- Task brief -
State, as a bare number, how many lines below contain "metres".
****************************************
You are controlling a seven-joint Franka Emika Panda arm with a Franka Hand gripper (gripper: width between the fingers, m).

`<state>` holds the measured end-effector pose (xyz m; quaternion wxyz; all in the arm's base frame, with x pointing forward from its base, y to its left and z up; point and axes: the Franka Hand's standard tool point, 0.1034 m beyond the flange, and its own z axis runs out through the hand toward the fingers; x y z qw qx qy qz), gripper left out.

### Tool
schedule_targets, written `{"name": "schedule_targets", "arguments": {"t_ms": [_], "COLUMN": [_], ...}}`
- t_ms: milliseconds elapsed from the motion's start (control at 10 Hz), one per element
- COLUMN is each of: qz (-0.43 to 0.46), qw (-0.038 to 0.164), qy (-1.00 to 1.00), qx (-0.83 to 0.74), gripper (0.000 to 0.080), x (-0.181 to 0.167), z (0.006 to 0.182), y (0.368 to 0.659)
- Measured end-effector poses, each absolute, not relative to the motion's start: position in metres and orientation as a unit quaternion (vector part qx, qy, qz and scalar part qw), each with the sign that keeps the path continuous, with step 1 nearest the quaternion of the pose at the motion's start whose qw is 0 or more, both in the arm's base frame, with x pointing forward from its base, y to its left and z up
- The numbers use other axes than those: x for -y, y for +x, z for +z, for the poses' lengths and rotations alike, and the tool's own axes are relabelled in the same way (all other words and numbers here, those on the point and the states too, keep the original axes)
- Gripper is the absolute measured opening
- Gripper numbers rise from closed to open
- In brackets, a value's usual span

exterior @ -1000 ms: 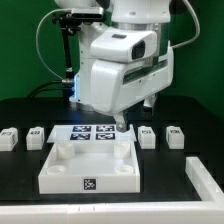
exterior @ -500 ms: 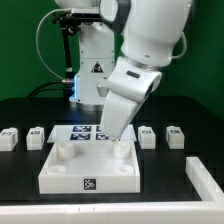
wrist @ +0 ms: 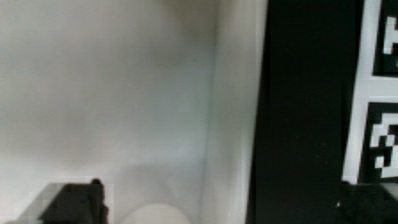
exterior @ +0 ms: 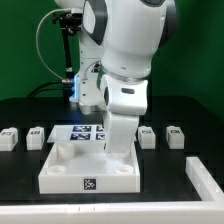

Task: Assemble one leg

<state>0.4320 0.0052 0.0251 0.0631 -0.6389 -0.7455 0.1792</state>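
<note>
While my end effector [exterior: 121, 151] hangs low over the plate [exterior: 66, 172], its fingers [wrist: 71, 203] stand apart with nothing between them; four legs [exterior: 175, 135] lie either side on the surface [exterior: 20, 172].

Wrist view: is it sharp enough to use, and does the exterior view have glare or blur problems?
Wrist view: soft and out of focus; the white plate is washed out and featureless, the marker tags are smeared and cropped by the frame, the end effector fingertips are dark blurs. Exterior view: evenly lit, reasonably sharp; a blue glow shows behind the arm.
</note>
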Motion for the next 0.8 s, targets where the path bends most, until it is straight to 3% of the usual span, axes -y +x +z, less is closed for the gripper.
{"name": "schedule_targets", "arguments": {"t_ms": [100,600,800], "qz": [0.182,0.176,0.176], "qw": [0.072,0.079,0.079], "qy": [-0.636,-0.656,-0.656], "qx": [0.747,0.73,0.73], "gripper": [0.065,0.0648,0.0406], "x": [-0.001,0.016,0.016], "z": [0.018,0.018,0.018], "y": [0.429,0.431,0.431]}}
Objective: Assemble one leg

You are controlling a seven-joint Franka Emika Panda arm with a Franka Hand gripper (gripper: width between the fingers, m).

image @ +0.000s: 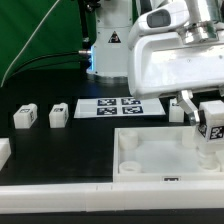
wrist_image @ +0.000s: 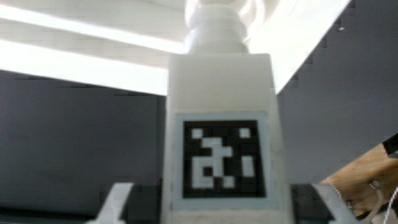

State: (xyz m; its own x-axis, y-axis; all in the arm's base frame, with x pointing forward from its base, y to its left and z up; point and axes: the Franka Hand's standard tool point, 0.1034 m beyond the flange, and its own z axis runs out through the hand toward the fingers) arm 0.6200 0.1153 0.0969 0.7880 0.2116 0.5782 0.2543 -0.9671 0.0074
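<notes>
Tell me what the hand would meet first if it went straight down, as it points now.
The hand holds the leg, so the leg's lower end would likely touch the white tray first, near its corner at the exterior view's right. Depth is unclear.

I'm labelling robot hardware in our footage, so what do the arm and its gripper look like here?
The arm is a bulky, rounded casing in glossy white, with a grey section near the top. The gripper below it is white too, with dark parts underneath. In the wrist view its fingers look pale grey. No cables or readable markings show on either.
</notes>
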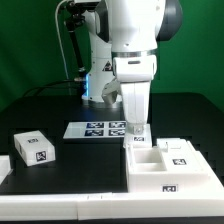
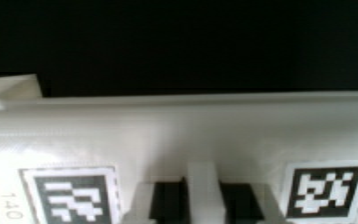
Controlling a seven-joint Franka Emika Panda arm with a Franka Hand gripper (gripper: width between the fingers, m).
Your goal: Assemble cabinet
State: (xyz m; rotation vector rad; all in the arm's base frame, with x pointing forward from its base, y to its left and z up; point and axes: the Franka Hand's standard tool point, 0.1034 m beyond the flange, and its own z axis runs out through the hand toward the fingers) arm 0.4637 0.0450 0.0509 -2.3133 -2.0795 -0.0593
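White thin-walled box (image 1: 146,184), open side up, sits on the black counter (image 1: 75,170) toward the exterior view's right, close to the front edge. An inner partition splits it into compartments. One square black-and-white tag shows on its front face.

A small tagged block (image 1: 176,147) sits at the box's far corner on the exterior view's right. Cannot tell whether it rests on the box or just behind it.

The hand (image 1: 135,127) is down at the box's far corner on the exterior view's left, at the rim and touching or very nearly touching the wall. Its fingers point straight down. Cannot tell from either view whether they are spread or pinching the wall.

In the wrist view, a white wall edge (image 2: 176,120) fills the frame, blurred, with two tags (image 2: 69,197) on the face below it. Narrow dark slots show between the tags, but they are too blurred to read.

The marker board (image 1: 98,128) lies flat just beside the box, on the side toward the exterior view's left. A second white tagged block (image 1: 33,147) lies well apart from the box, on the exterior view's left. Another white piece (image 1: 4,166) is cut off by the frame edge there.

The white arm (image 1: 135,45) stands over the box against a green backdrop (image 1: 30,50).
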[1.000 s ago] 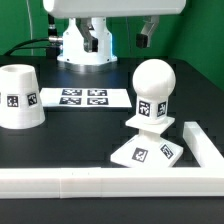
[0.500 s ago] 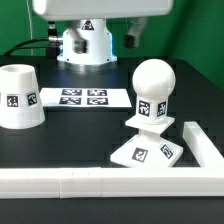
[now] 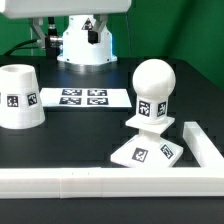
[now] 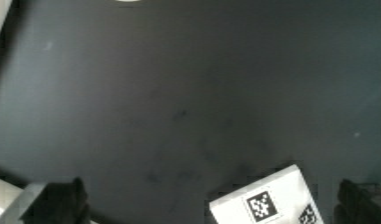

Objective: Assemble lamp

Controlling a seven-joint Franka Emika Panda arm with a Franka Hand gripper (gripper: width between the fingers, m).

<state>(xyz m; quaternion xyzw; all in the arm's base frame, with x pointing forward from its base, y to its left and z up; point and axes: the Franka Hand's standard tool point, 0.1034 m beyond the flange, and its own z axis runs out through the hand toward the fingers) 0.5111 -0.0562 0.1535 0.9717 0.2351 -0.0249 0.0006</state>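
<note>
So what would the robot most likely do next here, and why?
Probably swing over toward the shade and come down on it. The bulb already stands upright on the base, while the shade sits alone at the exterior view's left, mouth up. In the wrist view the fingers stand apart with nothing between them, above bare black table, so a pickup seems due.
</note>
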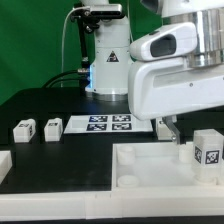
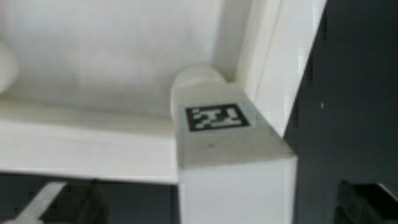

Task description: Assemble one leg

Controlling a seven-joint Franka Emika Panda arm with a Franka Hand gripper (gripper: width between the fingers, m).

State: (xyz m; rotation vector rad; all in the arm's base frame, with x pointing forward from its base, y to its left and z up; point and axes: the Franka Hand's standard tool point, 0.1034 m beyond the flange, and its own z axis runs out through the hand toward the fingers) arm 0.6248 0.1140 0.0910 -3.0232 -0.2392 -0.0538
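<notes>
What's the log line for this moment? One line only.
gripper: state unclear | leg: tag showing, at tray piece | two spare legs: by marker board

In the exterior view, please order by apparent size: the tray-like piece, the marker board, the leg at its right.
Largest: tray-like piece.
Then: marker board.
Smallest: leg at the exterior view's right, though nearer the camera, so enlarged.

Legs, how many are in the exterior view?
3. The first leg and second leg sit side by side at the exterior view's left; the third leg stands at its right. More may be hidden.
</notes>
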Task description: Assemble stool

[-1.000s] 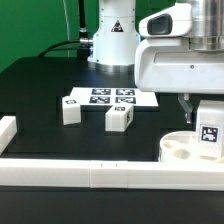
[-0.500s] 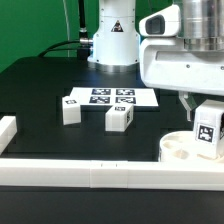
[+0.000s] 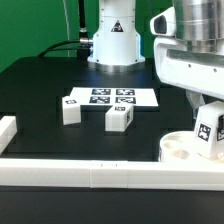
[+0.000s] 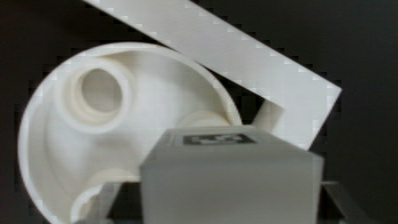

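Observation:
The stool's round white seat [image 3: 178, 148] lies at the front of the table, on the exterior view's right, against the white bars. In the wrist view the seat [image 4: 125, 110] shows a round socket hole. My gripper [image 3: 207, 110] is shut on a blocky white leg [image 3: 209, 132] with a tag on its face. The leg stands slightly tilted, its lower end at the seat's far-right part. In the wrist view the leg [image 4: 231, 165] fills the space between the fingers of the gripper [image 4: 231, 212]. Two more legs [image 3: 71, 109] [image 3: 120, 117] lie loose mid-table.
The marker board [image 3: 108, 97] lies flat behind the two loose legs. A long white bar [image 3: 100, 176] edges the table's front, and a short bar piece [image 3: 7, 131] stands at the exterior view's left. The arm's base [image 3: 112, 40] rises at the back.
The arm's wrist has swung toward the exterior view's right. The held leg has stayed over the seat, tilting a little.

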### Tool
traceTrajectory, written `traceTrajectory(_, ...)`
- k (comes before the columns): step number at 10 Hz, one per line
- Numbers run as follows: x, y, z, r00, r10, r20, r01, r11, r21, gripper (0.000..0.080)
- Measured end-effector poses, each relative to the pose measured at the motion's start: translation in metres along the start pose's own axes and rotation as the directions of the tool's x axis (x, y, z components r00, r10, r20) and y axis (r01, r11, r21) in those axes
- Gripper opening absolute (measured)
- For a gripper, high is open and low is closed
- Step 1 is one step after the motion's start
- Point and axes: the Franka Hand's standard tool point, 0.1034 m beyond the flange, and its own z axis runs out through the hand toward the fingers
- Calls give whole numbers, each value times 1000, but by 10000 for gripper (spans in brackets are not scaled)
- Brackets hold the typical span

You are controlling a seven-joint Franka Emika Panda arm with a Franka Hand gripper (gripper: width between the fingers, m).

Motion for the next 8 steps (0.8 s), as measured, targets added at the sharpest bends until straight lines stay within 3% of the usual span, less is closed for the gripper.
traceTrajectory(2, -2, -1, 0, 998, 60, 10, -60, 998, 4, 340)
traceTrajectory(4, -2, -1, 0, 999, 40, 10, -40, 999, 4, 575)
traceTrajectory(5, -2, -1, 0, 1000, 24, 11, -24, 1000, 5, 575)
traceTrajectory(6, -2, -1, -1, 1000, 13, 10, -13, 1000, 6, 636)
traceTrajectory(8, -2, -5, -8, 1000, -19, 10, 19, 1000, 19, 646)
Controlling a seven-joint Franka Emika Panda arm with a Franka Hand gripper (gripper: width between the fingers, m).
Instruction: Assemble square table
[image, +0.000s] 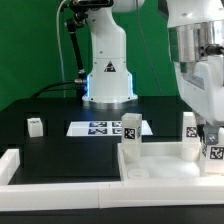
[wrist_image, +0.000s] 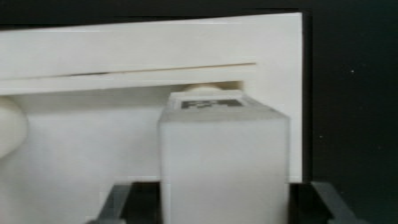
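Note:
The square table's white slab (image: 160, 166) lies at the front of the exterior view's right. Two white tagged leg posts stand upright on it, one at its far left corner (image: 131, 128) and one at its far right (image: 190, 125). My gripper (image: 211, 140) is down over a third leg post (image: 214, 153) at the slab's right edge. In the wrist view this leg (wrist_image: 222, 140) fills the gap between my dark fingers (wrist_image: 135, 203), which press on both its sides; my gripper (wrist_image: 224, 208) is shut on it. The slab's white surface (wrist_image: 107, 120) lies behind it. A fourth leg (image: 35, 125) stands loose at the far left.
The marker board (image: 98, 128) lies flat mid-table in front of the robot's base (image: 108, 85). A long low white border wall (image: 40, 170) runs along the front left. The table top is black.

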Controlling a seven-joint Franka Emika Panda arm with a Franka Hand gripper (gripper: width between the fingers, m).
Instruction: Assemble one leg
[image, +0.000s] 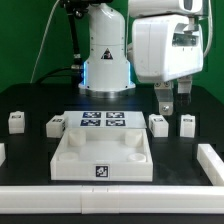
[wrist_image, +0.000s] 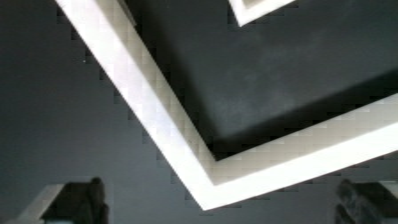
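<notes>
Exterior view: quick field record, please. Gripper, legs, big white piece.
gripper: open, empty, above the table on the exterior view's right
legs: four, loose on the table, two on each side of the marker board
tray piece: in front of the marker board, no leg on it

4 legs, all alike: small white blocks, dark square tag on face, tag detail too small to read. All loose on black table (image: 30, 100), in rough row across ext. view, numbered from ext. view's left.
Leg 1 (image: 15, 122): near ext. view's left edge, well apart from leg 2.
Leg 2 (image: 55, 125): just beside marker board (image: 103, 121), on its left in ext. view.
Leg 3 (image: 158, 124): just beside board's other side.
Leg 4 (image: 187, 124): near leg 3, not touching.
</notes>
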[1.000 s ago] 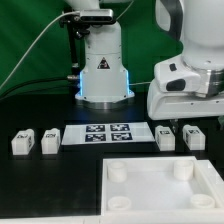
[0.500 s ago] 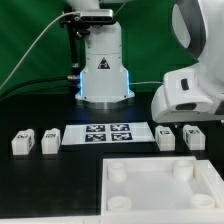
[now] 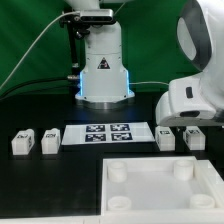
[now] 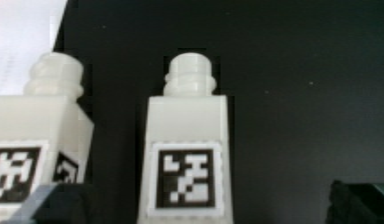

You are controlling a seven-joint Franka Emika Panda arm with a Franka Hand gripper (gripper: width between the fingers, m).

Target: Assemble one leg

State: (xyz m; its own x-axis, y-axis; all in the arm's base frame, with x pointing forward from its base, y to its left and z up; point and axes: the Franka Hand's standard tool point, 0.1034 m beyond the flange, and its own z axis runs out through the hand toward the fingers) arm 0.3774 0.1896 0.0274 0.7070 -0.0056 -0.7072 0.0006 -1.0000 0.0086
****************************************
- Problem solution -
2